The memorial was scheduled for March 23 at four o'clock in the afternoon (Liz Smith announced in her newspaper gossip column that it would be the “place to be” in New York that day). In the weeks prior, Didion became a fierce and no-nonsense organizer. She arranged to have the marble plate on which her mother's name was inscribed recut to include her husband's. His ashes would rest next to Eduene's. She checked with friends who planned to speak, discussed what they were going to say, and offered suggestions. Susanna Moore was staying at the American Academy in Rome, but she adjusted her schedule to attend the service. Initially, Didion asked Moore to read a passage from
Henry V
that Dunne had always loved—all about reaching home safely. Finally, she decided the last section of Eliot's “East Coker” would be best, the part about mastering language when one no longer has anything to say.

Between e-mail discussions of poetry and grief, the women shared the horrors of osteoporosis, of Fosomax and exercise, the disgusting spectacle of aging. Later, in interviews, Didion would insist she never saw herself as old: “When John was alive, I saw myself through his eyes, and he saw me as how old I was when we got married.” Marriage, she would say, was a journey through time but it was also a denial of time.

She told Moore it was heartening to hear how much she'd fallen in love with the beauties of Rome (in contrast to dirty New York); Moore's Roman rhapsodies had helped Didion see the world's possibilities again.

Dunne's memorial was an afternoon of “literature, liturgy, and laughter,” said a
New York Times
reporter. “He understood the disastrous cardiovascular hand he'd been dealt, so he wasted nothing,” David Halberstam remarked in his eulogy.

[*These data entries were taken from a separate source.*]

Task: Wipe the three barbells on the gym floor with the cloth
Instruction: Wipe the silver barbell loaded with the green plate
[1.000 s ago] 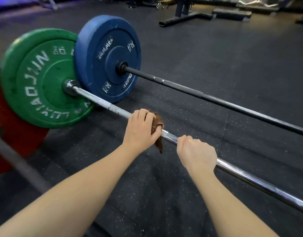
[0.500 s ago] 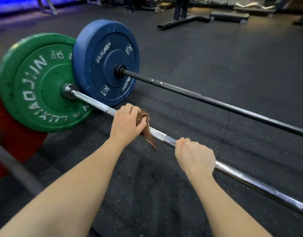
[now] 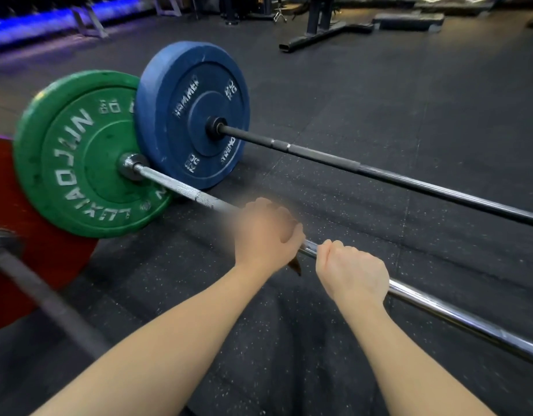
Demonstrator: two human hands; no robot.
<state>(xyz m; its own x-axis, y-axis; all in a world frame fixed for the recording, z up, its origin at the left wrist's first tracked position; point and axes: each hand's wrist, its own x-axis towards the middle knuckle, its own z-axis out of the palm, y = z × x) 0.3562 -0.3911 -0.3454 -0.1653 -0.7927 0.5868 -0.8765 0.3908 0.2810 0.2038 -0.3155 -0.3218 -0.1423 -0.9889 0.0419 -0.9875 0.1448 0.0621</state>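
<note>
One wide-angle camera sits on the person's head, facing forward and down. It looks from close above at the left hand [image 3: 265, 232] and right hand [image 3: 352, 271] on the chrome barbell [image 3: 439, 310], while the gym floor [image 3: 379, 121] recedes toward the frame's top edge.

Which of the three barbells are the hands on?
The middle one, the chrome bar with the green plate: the left hand holds the cloth on it, the right hand grips it. The blue-plate bar and red-plate bar lie untouched.
</note>
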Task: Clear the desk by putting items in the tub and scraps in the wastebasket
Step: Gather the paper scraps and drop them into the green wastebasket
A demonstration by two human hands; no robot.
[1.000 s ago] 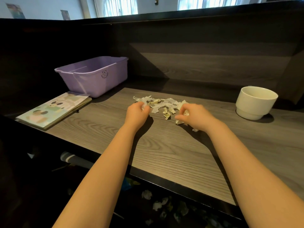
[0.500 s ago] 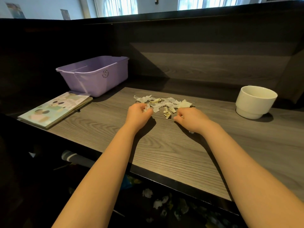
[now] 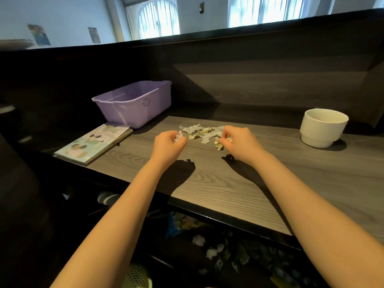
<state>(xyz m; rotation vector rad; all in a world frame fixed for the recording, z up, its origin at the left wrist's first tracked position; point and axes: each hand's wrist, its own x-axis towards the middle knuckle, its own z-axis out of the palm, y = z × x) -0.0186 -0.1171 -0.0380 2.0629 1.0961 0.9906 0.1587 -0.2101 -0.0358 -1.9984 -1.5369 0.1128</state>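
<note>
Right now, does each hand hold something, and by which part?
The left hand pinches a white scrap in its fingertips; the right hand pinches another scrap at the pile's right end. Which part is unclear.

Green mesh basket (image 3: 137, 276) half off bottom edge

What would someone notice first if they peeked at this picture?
Probably the two hands in the middle of the desk: the left hand and the right hand each pinch bits from the pile of paper scraps lying between them. Next comes the purple tub at the back left, a picture book just in front of it, and the white cup at the far right.
</note>
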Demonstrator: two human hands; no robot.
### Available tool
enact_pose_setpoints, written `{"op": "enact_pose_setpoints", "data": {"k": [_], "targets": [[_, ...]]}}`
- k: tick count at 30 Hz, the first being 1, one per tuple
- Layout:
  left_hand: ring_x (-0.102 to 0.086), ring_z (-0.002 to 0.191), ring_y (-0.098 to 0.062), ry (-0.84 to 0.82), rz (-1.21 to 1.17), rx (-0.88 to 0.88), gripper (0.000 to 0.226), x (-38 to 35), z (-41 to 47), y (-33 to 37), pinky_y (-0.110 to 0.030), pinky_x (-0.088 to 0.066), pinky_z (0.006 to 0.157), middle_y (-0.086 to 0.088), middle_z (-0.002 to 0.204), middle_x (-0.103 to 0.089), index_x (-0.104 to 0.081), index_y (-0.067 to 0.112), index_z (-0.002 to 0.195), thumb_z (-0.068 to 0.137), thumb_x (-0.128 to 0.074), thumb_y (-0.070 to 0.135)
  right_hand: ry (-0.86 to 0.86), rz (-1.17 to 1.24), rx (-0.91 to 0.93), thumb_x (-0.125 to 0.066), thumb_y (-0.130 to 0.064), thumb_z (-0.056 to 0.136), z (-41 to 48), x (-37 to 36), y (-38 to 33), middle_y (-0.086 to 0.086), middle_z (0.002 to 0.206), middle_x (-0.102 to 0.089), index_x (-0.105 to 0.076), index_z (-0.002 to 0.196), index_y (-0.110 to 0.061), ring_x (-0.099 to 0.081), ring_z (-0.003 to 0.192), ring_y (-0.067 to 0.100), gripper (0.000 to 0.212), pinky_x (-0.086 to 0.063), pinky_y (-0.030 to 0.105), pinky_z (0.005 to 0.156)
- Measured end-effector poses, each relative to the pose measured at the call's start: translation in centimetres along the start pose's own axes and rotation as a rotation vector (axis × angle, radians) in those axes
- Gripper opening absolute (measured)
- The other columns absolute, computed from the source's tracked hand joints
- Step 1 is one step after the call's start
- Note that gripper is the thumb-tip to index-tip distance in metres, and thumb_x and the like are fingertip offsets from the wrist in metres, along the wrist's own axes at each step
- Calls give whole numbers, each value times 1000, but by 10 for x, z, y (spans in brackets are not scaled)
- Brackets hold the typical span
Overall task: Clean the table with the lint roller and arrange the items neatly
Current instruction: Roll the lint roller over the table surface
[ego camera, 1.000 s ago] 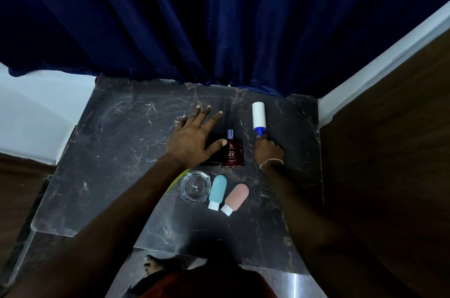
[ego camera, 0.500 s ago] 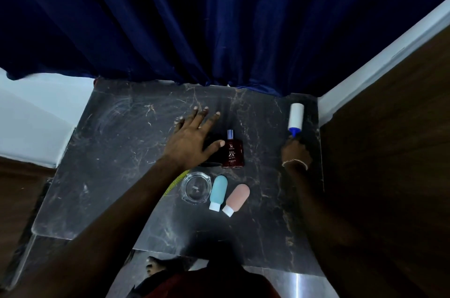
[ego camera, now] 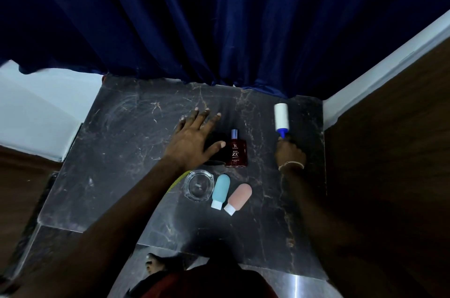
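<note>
Left hand (ego camera: 194, 142) spread wide and flat on the dark marble table (ego camera: 117, 151), fingers fanned, thumb stretched toward the red perfume bottle (ego camera: 235, 149); likely pressed down to brace the body, gripping nothing. Partly under that palm, something dark and flat, too dim to name. Just nearer than the wrist, a clear glass ashtray (ego camera: 198, 185), with a yellow-green cord (ego camera: 176, 182) peeking out from beneath the forearm. Beside the ashtray, a blue travel bottle (ego camera: 220, 190) and a pink travel bottle (ego camera: 238, 198) lying down, caps toward the body, almost touching. Further right, right hand (ego camera: 289, 154) closed into a fist around the blue handle of the lint roller (ego camera: 281, 118), white roll lying on the table just beyond the knuckles, near the far right edge and pointing away toward the blue curtain (ego camera: 219, 30). Probably mid-stroke along the bare right strip. Centre cluster in the way of any sweep leftward; curtain hem close to the roll's far end
</note>
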State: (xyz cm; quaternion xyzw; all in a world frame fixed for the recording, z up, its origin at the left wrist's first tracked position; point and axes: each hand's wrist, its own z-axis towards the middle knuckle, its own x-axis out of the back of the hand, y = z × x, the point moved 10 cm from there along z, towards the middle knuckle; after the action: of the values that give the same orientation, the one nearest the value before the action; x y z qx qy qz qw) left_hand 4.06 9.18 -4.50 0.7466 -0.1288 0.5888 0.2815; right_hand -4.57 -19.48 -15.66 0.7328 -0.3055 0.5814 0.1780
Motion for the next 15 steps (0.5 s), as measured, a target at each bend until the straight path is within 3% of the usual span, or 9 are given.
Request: {"op": "enact_pose_setpoints", "data": {"k": [7,15], "targets": [[-4,162,-26,14,-9,21,82,3,-8,-6,-53,-13,130,-3,173,-13,-5,39,162,93,-27,79,-59,-92,217,-22,-39,108,-31,-17,-76,15,114,-71,-46,130,-11,-69,105,36,43,-52,42,86],[0,162,-25,7,-2,34,82,10,-16,-9,-55,-13,130,-3,174,-10,-6,37,163,95,-31,75,11,81,31,-30,-35,107,-16,-3,-39,18,117,-70,-50,129,-7,-68,108,38,41,-52,42,88]]}}
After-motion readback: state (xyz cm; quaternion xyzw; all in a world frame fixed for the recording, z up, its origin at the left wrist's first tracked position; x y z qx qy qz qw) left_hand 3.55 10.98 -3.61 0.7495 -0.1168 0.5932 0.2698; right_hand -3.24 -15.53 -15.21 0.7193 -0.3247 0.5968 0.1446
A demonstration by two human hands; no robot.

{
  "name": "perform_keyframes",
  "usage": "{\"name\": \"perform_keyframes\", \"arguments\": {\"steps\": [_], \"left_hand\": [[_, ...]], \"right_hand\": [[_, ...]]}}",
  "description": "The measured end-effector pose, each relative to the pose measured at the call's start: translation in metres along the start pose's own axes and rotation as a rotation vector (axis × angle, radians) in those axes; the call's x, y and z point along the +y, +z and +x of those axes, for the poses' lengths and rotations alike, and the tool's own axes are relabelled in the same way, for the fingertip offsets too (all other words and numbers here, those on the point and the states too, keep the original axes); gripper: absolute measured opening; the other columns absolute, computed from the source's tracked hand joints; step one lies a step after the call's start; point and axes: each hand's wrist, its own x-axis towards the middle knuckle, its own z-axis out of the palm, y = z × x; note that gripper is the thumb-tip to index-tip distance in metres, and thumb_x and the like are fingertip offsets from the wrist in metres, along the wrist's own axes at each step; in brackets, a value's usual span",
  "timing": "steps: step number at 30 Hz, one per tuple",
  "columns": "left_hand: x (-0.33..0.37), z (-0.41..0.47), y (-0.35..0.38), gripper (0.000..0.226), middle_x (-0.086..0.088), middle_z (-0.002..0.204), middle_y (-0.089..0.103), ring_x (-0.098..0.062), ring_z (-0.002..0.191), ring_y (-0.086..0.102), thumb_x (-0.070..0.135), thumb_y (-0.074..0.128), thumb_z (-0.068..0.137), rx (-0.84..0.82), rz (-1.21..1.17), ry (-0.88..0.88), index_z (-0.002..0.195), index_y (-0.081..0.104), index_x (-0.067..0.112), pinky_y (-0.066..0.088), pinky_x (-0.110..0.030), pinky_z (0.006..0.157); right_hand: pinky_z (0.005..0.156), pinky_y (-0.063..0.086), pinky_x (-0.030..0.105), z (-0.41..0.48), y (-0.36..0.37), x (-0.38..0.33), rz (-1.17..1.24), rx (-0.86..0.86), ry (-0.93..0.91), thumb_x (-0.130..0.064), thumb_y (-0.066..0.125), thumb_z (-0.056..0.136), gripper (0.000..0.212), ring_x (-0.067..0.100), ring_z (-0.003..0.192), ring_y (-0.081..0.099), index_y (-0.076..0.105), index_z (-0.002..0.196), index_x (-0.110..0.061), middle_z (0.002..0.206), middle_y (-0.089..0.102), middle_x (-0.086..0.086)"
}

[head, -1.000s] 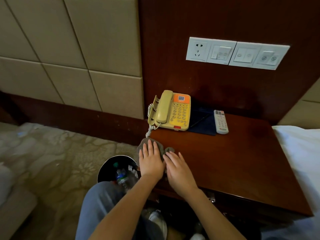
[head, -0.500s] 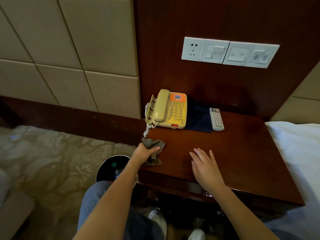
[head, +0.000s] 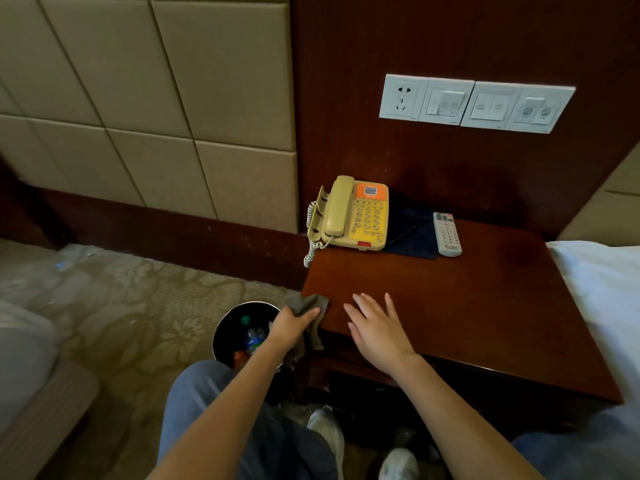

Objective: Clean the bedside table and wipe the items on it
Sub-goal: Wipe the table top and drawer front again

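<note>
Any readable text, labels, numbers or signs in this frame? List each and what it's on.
No words or numbers are legible.
On the telephone, orange sticker: QR code, print blurred.
Its keypad: digits too small.
On the remote: button labels and red mark, too small.
On the wall switch panel: icons only, blurred.
On the bottle in the bin: label blurred.

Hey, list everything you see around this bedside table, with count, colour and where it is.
bedside table: one, dark red-brown wood, centre right.
telephone: one, cream with orange label, table's back left.
remote control: one, white, right of telephone.
folder: one, dark blue, between them.
cloth: one, grey-brown, table's front left corner.
waste bin: one, black, floor left of table.
wall plates: four, white, above table.
bed: one, white sheet, far right.
left hand: grips cloth.
right hand: fingers straight, at table's front.
</note>
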Motion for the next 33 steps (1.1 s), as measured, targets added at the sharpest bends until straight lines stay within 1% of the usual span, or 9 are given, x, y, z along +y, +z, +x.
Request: {"name": "perform_keyframes", "arguments": {"steps": [5, 8, 11, 15, 21, 24, 28, 31, 33], "left_hand": [[0.017, 0.017, 0.005, 0.044, -0.011, 0.114, 0.065, -0.027, 0.106, 0.061, 0.033, 0.067, 0.087, 0.034, 0.089, -0.006, 0.119, 0.059, 0.004, 0.046, -0.03, 0.083], [0.022, 0.031, 0.007, 0.045, -0.01, 0.113, 0.065, -0.027, 0.105, 0.061, 0.035, 0.066, 0.087, 0.027, 0.108, 0.001, 0.119, 0.059, 0.004, 0.048, -0.033, 0.086], [0.033, 0.046, 0.009, 0.043, -0.009, 0.115, 0.065, -0.027, 0.108, 0.06, 0.036, 0.064, 0.088, 0.021, 0.124, 0.025, 0.12, 0.058, 0.006, 0.047, -0.035, 0.091], [0.054, 0.064, 0.017, 0.044, -0.011, 0.117, 0.063, -0.027, 0.109, 0.058, 0.036, 0.059, 0.091, 0.065, 0.146, 0.03, 0.124, 0.056, 0.007, 0.043, -0.032, 0.086], [0.064, 0.077, 0.019, 0.046, -0.013, 0.125, 0.06, -0.028, 0.116, 0.054, 0.036, 0.056, 0.093, 0.056, 0.122, 0.017, 0.13, 0.052, 0.007, 0.041, -0.034, 0.094], [0.061, 0.069, 0.017, 0.045, -0.012, 0.125, 0.059, -0.028, 0.116, 0.055, 0.033, 0.056, 0.094, 0.039, 0.107, 0.0, 0.13, 0.051, 0.006, 0.041, -0.032, 0.091], [0.044, 0.045, 0.01, 0.044, -0.012, 0.117, 0.062, -0.027, 0.111, 0.057, 0.032, 0.059, 0.092, 0.002, 0.071, -0.051, 0.125, 0.054, 0.003, 0.041, -0.028, 0.081], [0.027, 0.025, 0.006, 0.045, -0.012, 0.113, 0.064, -0.027, 0.107, 0.06, 0.031, 0.062, 0.091, -0.001, -0.017, -0.1, 0.122, 0.056, 0.0, 0.047, -0.032, 0.086], [0.015, 0.013, 0.006, 0.046, -0.013, 0.114, 0.064, -0.028, 0.107, 0.061, 0.033, 0.063, 0.09, 0.04, -0.039, -0.13, 0.121, 0.056, 0.0, 0.048, -0.034, 0.09]], "right_hand": [[0.118, -0.003, 0.048, 0.005, 0.002, 0.001, 0.032, -0.037, 0.044, -0.031, 0.025, 0.104, 0.047, 0.018, 0.147, 0.009, 0.028, 0.149, -0.02, 0.158, 0.02, 0.002], [0.118, -0.004, 0.048, 0.008, 0.004, -0.001, 0.049, -0.039, 0.056, -0.031, 0.025, 0.104, 0.047, 0.016, 0.147, 0.011, 0.027, 0.149, -0.019, 0.158, 0.021, 0.0], [0.116, -0.009, 0.051, 0.008, 0.006, -0.003, 0.04, -0.084, 0.081, -0.035, 0.021, 0.104, 0.051, 0.015, 0.148, 0.006, 0.019, 0.152, -0.018, 0.16, 0.014, 0.0], [0.112, -0.014, 0.057, 0.009, 0.002, -0.002, -0.039, -0.185, 0.075, -0.045, 0.018, 0.102, 0.059, 0.015, 0.148, -0.001, 0.008, 0.154, -0.019, 0.161, 0.004, 0.0], [0.113, -0.014, 0.059, 0.012, -0.008, -0.008, -0.052, -0.278, 0.101, -0.045, 0.019, 0.102, 0.06, 0.016, 0.148, -0.005, 0.004, 0.154, -0.017, 0.162, -0.001, 0.002], [0.113, -0.013, 0.059, 0.013, -0.008, -0.008, -0.044, -0.283, 0.103, -0.044, 0.02, 0.102, 0.06, 0.016, 0.148, -0.005, 0.003, 0.154, -0.017, 0.162, -0.002, 0.002], [0.113, -0.011, 0.06, 0.014, -0.01, -0.009, -0.029, -0.294, 0.096, -0.043, 0.023, 0.103, 0.06, 0.018, 0.148, -0.004, 0.005, 0.154, -0.017, 0.161, -0.001, 0.004], [0.113, -0.01, 0.059, 0.014, -0.014, -0.007, -0.007, -0.283, 0.093, -0.043, 0.023, 0.103, 0.058, 0.018, 0.148, 0.0, 0.009, 0.153, -0.019, 0.161, 0.002, 0.004], [0.114, -0.01, 0.058, 0.012, -0.014, -0.006, 0.021, -0.248, 0.093, -0.044, 0.021, 0.103, 0.055, 0.017, 0.148, 0.003, 0.014, 0.153, -0.022, 0.161, 0.007, 0.003]]}}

He talked about Dunne's final, unfinished project, a book on contemporary patriotism and the “ever-widening gap” between people in the Bush administration—like his old Princeton classmate Donald H. Rumsfeld—who'd managed to avoid military service but who were now making war decisions, and the young men and women on the ground in Iraq and Afghanistan.

Moore read the “East Coker” passage and Nick read Catullus's “On His Brother's Death.” Calvin Trillin recalled Dunne's love of gossip. There were readings from Ogden Nash and Gerard Manley Hopkins. Quintana's old friend Susan Traylor shared memories of attending a prostitute's trial in Hawaii with Dunne—his idea of taking the girls on vacation—and of going to a party at Mick Jagger's with him (he thought it was okay for the girls to miss school the next day). Daniel Morrissey, a Roman Catholic priest, read from the Gospel of Luke and from Saint Thomas Aquinas. He spoke of the God Dunne “wrestled with.” Quintana had asked that the Gregorian chant be in Latin.